### ASSIGNED TASK
No pictures go into the copy. Write out exactly the lines below from the one containing "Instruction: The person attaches" through the one containing "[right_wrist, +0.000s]".

[Dataset entries]

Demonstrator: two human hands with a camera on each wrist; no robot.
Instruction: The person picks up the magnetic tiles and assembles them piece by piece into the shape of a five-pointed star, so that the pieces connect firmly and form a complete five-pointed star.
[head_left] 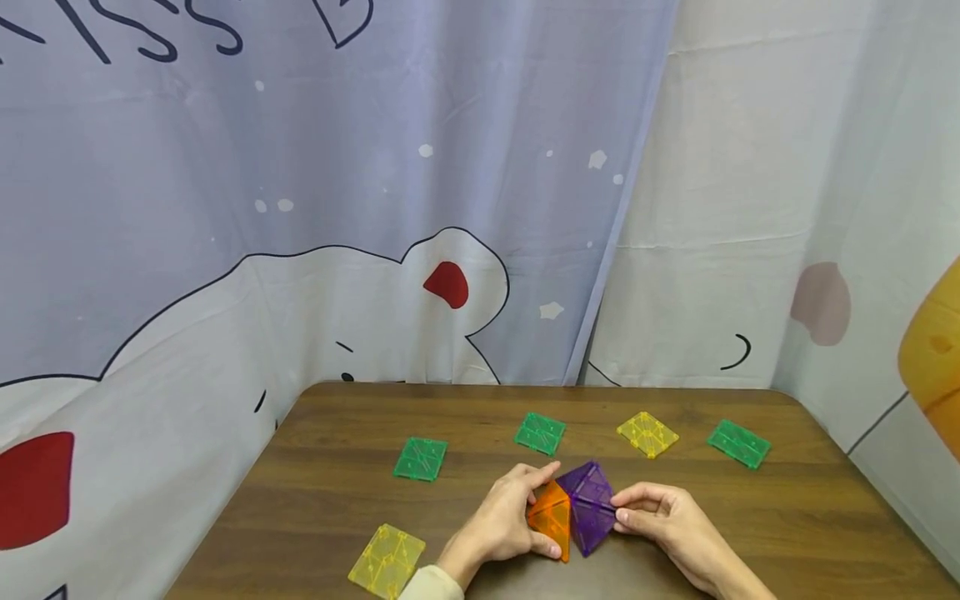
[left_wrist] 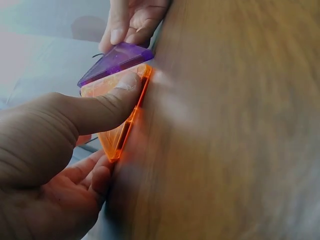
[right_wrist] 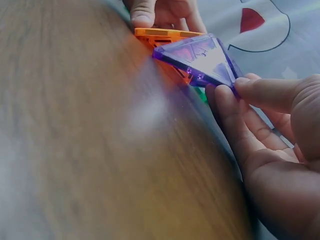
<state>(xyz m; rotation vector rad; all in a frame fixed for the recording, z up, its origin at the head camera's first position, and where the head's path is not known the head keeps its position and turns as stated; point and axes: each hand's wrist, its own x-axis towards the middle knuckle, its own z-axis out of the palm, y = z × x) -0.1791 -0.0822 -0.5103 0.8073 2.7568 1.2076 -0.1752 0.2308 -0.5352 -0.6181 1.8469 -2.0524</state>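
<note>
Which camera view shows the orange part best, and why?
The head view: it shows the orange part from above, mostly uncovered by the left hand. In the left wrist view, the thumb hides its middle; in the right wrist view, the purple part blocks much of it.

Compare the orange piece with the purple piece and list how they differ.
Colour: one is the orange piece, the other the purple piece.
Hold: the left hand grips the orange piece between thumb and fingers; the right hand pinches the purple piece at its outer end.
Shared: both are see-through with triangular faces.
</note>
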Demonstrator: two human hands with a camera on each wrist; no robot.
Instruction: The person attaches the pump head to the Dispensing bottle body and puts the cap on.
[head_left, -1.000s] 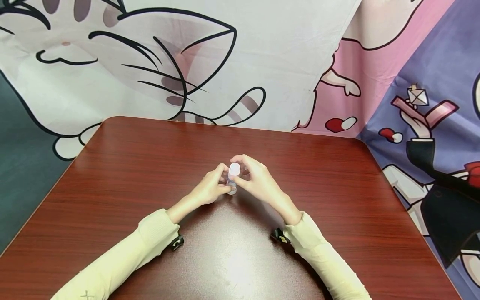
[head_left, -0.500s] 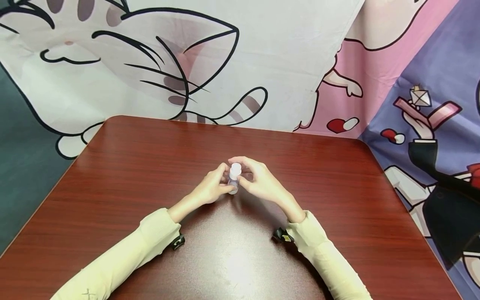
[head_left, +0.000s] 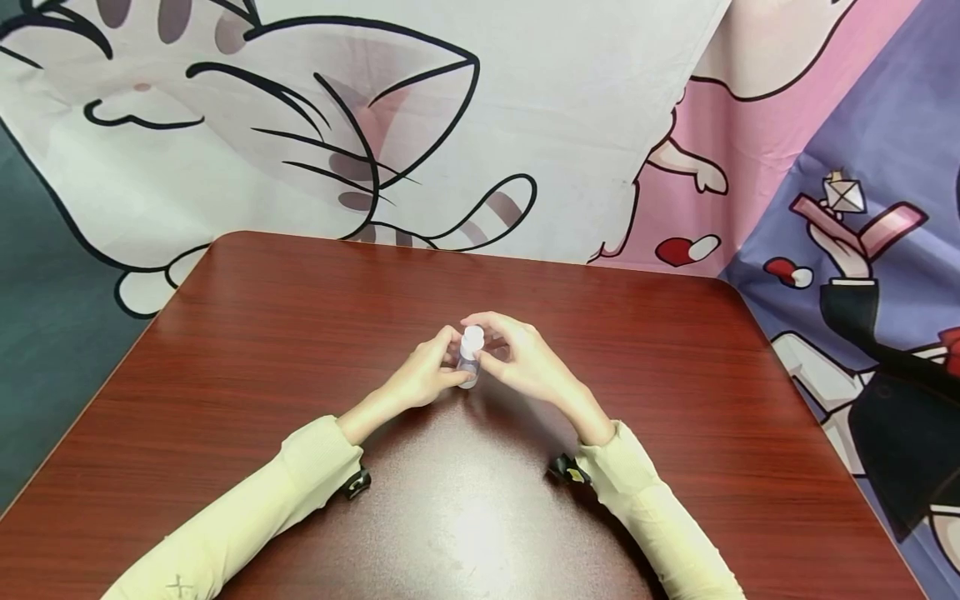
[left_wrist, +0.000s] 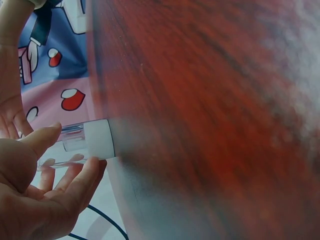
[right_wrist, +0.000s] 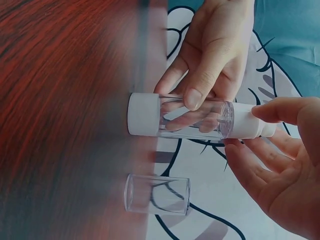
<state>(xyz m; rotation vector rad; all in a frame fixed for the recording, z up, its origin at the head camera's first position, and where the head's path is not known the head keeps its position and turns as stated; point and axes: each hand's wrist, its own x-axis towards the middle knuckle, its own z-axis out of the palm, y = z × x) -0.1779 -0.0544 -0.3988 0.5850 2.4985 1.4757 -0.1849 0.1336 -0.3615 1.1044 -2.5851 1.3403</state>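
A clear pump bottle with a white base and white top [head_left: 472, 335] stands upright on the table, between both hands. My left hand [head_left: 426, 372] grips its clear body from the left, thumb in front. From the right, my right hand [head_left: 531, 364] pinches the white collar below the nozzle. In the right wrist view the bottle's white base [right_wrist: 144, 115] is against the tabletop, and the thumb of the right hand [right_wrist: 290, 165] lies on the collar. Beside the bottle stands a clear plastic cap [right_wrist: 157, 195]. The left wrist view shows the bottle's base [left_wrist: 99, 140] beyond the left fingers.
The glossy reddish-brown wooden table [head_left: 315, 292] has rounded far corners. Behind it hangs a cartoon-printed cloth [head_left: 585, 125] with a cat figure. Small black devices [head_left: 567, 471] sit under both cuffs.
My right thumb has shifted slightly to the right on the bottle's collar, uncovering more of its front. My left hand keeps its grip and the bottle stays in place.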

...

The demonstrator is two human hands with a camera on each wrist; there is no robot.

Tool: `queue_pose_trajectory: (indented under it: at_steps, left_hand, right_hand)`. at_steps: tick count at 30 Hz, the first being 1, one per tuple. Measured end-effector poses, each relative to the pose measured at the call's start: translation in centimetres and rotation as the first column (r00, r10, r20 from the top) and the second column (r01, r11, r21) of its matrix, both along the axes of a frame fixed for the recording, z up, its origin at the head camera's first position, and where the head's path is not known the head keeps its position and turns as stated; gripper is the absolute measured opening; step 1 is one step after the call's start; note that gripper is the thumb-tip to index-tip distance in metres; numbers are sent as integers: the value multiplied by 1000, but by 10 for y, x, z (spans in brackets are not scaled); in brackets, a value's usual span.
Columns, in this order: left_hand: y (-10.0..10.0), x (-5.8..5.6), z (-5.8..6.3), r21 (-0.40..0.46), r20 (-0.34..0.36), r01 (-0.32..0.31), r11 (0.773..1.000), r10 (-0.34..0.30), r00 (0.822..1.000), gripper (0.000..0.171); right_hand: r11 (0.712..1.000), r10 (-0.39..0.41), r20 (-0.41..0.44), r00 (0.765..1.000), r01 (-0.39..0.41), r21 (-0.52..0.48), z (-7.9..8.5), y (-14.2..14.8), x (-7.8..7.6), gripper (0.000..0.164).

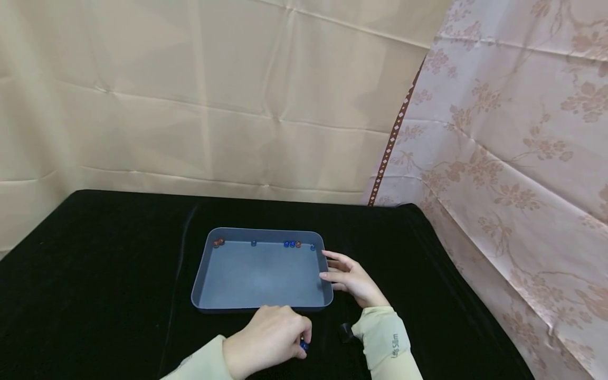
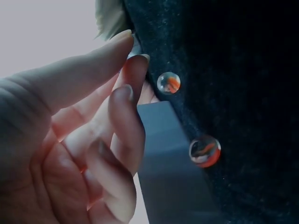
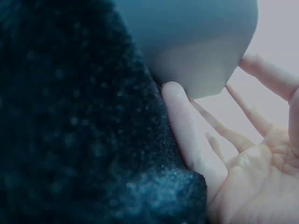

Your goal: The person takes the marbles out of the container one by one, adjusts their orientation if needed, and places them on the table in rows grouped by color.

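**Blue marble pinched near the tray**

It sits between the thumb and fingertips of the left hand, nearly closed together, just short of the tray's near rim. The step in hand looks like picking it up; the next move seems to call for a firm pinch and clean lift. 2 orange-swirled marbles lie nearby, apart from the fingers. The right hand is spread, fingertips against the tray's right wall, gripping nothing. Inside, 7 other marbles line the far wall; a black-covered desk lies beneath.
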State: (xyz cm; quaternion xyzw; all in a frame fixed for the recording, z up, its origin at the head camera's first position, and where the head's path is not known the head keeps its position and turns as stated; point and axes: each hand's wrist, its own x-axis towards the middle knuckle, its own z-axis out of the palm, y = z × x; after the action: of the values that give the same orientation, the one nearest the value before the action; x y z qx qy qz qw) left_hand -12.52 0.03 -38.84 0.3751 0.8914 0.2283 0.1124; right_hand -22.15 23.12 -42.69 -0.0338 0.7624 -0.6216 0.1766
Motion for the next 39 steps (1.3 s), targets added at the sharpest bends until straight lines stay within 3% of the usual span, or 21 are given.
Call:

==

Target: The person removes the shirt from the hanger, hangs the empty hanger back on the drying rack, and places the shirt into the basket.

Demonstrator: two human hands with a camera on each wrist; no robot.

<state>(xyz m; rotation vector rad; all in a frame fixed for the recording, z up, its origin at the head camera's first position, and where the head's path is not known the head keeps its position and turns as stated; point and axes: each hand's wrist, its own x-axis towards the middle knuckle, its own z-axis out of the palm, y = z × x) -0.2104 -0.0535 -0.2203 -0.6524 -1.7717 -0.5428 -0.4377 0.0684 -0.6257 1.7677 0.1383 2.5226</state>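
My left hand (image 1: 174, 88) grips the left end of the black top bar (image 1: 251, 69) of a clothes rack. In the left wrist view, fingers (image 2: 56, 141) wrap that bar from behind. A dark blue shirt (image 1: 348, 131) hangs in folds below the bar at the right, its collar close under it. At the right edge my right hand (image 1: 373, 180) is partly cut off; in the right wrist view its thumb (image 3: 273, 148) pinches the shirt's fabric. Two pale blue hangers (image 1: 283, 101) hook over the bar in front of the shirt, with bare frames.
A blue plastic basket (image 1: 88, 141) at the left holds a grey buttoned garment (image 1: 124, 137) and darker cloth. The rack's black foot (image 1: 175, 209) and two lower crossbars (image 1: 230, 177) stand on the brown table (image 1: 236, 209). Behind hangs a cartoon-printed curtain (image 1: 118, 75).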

### EXERCISE ANSWER
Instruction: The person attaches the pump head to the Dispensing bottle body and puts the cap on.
[head_left, -1.000s] 
[head_left, -0.500s] 
[head_left, +0.000s] 
[left_wrist, +0.000s] 
[right_wrist, +0.000s] 

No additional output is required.